David DeVito, head of trading at Madison Investment Advisors, a money management firm based in Madison, Wis. with $15 billion in assets, said he thinks that news unfolding in recent weeks about what was happening inside certain dark pools should make the buyside realize it has to be more aggressive in finding out what is happening in the dark. DeVito spoke to Traders recently about market fears, policing pools and what the buyside can do to protect itself.  

Traders: The news of the case filed by the New York Attorney General against Barclays LX, the second-largest dark pool in the nation, in regards to some its marketing methods to customers of its dark pool took the market by surprise. What do you think the impact will be?

DeVito: Certainly, Barclays raised eyebrows and may have confirmed many people's worst fears about what was going on in some dark pools. But I think it's also true that Barclays may not be the only one, and this is the first shot across the bow.
In fact, it may be beneficial to the other dark pools, too-those that need to may clean up their ship if they see that someone is watching them.


Traders: Have your investing clients been more questioning to you about what's happening in dark pools and specifically how you handle them?

DeVito: Yes, since the Barclays case has been in the news, I have clients, mostly boards of directors and due diligence professionals, asking specific questions about Barclays and how we use dark pools in our trading.

For our part, we use dark pools that have demonstrated a consistently high average execution size. And, even then, we are always monitoring what's going on as best we can. If some of the market's biggest fears are being confirmed with what may be going on inside of some dark pools, how can the buyside protect itself: First, the buyside cannot rely on the sellside to police this activity-they are not doing it well. The buyside needs to do more of its own due diligence about what is happening in these pools.

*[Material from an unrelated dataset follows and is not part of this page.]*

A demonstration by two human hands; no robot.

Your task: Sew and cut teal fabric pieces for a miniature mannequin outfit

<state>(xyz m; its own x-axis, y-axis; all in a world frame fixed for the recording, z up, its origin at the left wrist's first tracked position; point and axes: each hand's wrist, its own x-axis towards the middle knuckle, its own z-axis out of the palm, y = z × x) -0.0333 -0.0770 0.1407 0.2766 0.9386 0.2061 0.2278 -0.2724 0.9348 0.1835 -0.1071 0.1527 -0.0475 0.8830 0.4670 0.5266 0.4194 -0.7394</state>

Traders: Is that something the buyside could do itself or could outsource?
DeVito: For a smaller firm, that would be a tremendous allocation of cost and time, and few have the resources to do it right.
But it could be outsourced. There is a tremendous amount of research and analysis that goes in to post-trade, but examining routing is just as important, if not more. A consulting firm could come in and analyze routing of orders, how they were filled, or track price movement. That would be valuable service that trading desks might want to use.

Traders: Beyond protection, what can the buyside really do about dark pools?
DeVito: I think the buyside has more power in this situation than they realize.
The buyside needs to vote with its feet with some of these dark pool operators, and I think we should be rewarding other people for doing business the right way.